Percentuale che non sembra affatto male per un Paese che doveva finire in recessione. E non erano certo solo i “gufi” Letta e Conte a dirlo. A pensare che il Paese avrebbe se non innestato la retromarcia, quantomeno tirato il freno c’erano anche Bankitalia, il Fondo monetario, l’Ufficio studi di Confindustria e vagonate di espertoni. Senza contare i mercati. Solo un paio di mesi fa il colosso bancario Usa Goldman Sachs suggeriva di lasciar perdere i nostri Btp: «Meglio i Bonos spagnoli». Mentre Moody’s, la più arcigna tra le agenzie di rating, spiegava, minacciando un declassamento, che «la crescita lenta e i costi più elevati del debito potrebbero indebolire ulteriormente la posizione fiscale dell’Italia». Anche S&P, pur confermando il nostro rating, parlava senza esitazioni di «decrescita».

Scarsa fiducia nel governo? Stime macroeconomiche sballate, come spesso accade? Profezie in malafede? Forse un po’ di tutto. Stadi fatto che i mesi sono passati. E la recessione non è arrivata. Anzi, pian piano la realtà ha iniziato ad avere la meglio sulle ipotesi (o i pregiudizi). E anche le prospettive sono cambiate. A fine aprile Fitch, confermando il rating, ha portato le stime per il 2023 dal +0,5% all’1,2%. A metà maggio anche la Commissione si è dovuta arrendere all’evidenza, alzando le previsioni di crescita all’1,1%. E alla fine, udite udite, sono capitolati persino i cattivi di Moody’s, che un paio di settimane fa avevano prudentemente rinviato il giudizio sul nostro rating.
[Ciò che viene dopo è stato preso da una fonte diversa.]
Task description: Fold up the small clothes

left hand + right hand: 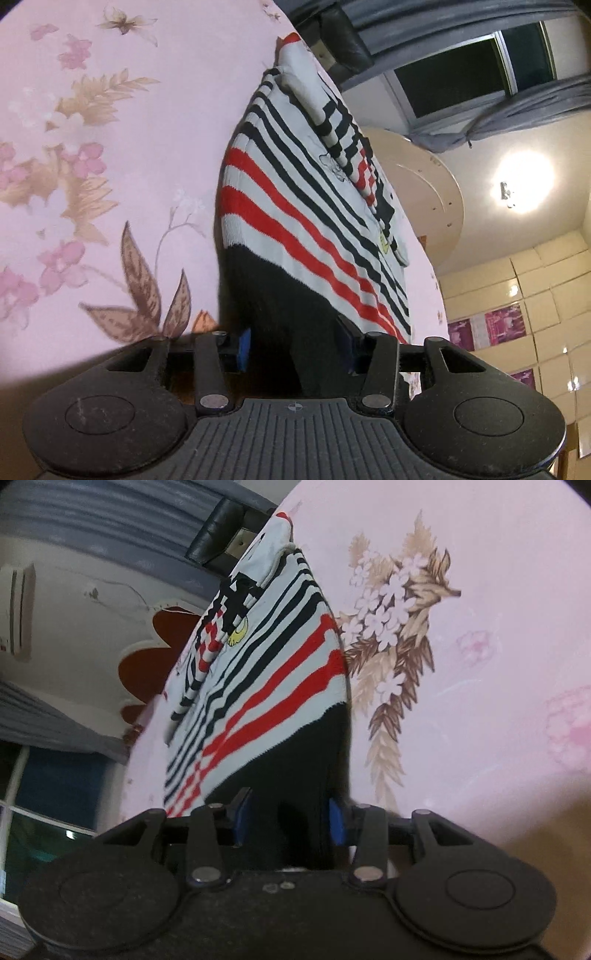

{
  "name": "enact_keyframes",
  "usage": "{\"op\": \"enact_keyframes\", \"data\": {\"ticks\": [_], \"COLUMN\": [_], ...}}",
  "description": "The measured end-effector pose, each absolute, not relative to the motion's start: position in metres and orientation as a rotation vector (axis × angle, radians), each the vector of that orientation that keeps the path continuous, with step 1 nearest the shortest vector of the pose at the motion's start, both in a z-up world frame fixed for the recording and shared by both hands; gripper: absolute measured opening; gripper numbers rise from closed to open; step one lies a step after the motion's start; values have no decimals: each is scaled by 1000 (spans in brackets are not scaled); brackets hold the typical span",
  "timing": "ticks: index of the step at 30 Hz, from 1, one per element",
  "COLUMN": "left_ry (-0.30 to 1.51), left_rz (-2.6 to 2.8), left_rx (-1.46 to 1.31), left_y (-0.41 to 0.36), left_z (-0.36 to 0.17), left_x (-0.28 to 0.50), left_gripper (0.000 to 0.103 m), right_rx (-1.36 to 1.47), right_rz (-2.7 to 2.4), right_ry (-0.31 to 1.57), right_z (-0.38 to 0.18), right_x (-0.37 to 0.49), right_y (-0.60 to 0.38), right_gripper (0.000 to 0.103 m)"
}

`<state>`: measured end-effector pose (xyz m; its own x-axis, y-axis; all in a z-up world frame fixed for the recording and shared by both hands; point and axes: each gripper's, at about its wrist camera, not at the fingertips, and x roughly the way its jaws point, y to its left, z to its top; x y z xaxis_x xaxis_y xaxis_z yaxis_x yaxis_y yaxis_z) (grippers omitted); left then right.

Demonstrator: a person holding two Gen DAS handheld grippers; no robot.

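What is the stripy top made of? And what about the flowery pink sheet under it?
The striped top looks like soft knitted yarn, maybe cotton: tiny ribbed stitches show in its red, white and navy bands, and its black hem looks fuzzy and matte. The pink flowered sheet looks like thin, smooth woven cloth with printed flowers; it lies flat with a faint sheen.

A small knitted sweater [295, 206] with a white body, thin black stripes, broad red stripes and a black hem lies flat; its sleeves seem folded across the far part, near the white collar.
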<state>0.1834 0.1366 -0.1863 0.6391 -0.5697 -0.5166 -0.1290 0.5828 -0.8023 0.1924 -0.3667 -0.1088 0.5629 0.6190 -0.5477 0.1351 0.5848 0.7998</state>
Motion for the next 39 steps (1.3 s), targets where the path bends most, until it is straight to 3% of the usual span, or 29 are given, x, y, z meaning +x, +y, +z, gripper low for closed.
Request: {"op": "enact_keyframes", "data": {"ticks": [2, 4, 5, 6, 11, 14, 16, 19, 26, 33, 39], "left_ry": [867, 877, 874, 861, 712, 713, 800, 790, 766, 636, 569], "left_rz": [-292, -262, -247, -237, -235, -228, -186, -175, -159, -171, -190], "left_rx": [-897, -849, -822, -813, -797, -769, -748, -807, -797, -776, -740], "left_y": [131, 128, 126, 128, 140, 148, 151, 154, 151, 154, 156], "left_z": [-185, -184, -185, -182, -150, -146, -166, -177, -170, -129, -89], "left_x": [187, 190, 190, 190, 168, 162, 171, 173, 169, 162, 202], "left_gripper": [32, 9, 9, 7, 6, 6, 6, 6, 6, 5, 5], "right_rx": [922, 822, 772, 719, 661, 623, 611, 616, 678, 626, 609], "right_rz": [356, 354, 348, 339, 352, 389, 367, 307, 278, 287, 290], "right_ry": [966, 979, 984, 989, 908, 830, 860, 959, 916, 800, 713], "right_z": [-110, -105, -102, -99, -74, -52, -63, -95, -97, -52, -15], "right_x": [198, 203, 203, 204, 193, 180, 182, 194, 190, 186, 217], "right_y": [-362, -352, -347, -342, -345, -352, -356, -357, -360, -362, -363], "right_gripper": [36, 25, 13, 8, 7, 6, 6, 6, 6, 6, 6]}}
Ieri l’agenzia Usa ha deciso che continuare a pensare che l’economia italiana nel 2023 crescerà solo dello 0,3% è diventato un po’ surreale. Di qui la nuova previsione dello 0,8%, che resta sotto la crescita già acquisita, ma è comunque un balzo dello 0,5%.

Un miracolo? Il governatore di Bankitalia, Ignazio Visco, ieri un po’ spigoloso nelle sue ultime considerazioni finali, si è limitato a sottolineare la resilienza dell’economia italiana dopo la pandemia, la guerra e la crisi energetica e il suo inaspettato stato di salute. Ma se l’Italia cresce molto più delle stime mentre l’economia mondiale, sempre secondo Moody’s, rallenterà dal previsto 2,7% al 2,1%, con frenate significative anche di colossi come la Germania e la Gran Bretagna, qualche riflessione bisognerà pur farla. «È un risultato incoraggiante, che accogliamo con giusto entusiasmo pensando che sia un buon segnale che diamo anche all’Europa», ha detto prudentemente Giancarlo Giorgetti, parlando di «responsabilità e serieta». Ma i buoni risultati di crescita, ha proseguito il ministro dell’Economia, «sono il frutto degli imprenditori e dei lavoratori, veri eroi dei nostri tempi».

 

 

 

 

IMPRENDITORI EROI

Che non è retorica, ma la spiegazione, almeno in parte, di ciò che è accaduto. Se è vero, infatti, come dice Giulio Tremonti, che il pil non si fa per legge, è anche vero che una prospettiva di legislatura stabile, condita dall’attenzione riservata fin dall’inizio da Giorgia Meloni, a chi produce ricchezza, incoraggia gli investimenti, le assunzioni, i consumi. In altre parole, aiuta l’economia a girare. Vedremo nei prossimi mesi e anni se l’equazione continuerà a dare i suoi frutti. Per adesso ci accontentiamo di un quadro favorevole che consentirà in autunno al governo di avere maggiori risorse a disposizione per il taglio delle tasse previsto dalla delega fiscale senza dover rinunciare a tenere in ordine i conti pubblici, che probabilmente è un altro elemento che ha giocato a favore del nostro Paese. Se non altro rispetto agli investitori internazionali e alla comunità finanziaria. A coronamento della giornata di ieri sono arrivati anche segnali positivi sul fronte dei prezzi. A maggio l'inflazione ha rallentato la sua corsa, tornando al 7,6% dopo la breve fiammata di aprile sopra l'8%. La decelerazione, legata soprattutto alla perdita di vigore del caro-energia, perla prima volta ha coinvolto anche il cosiddetto carrello della spesa Una semplice limatura dal +11,6% al +11,3%, ma spendere qualcosa in meno sicuramente alle famiglie non dispiacerà.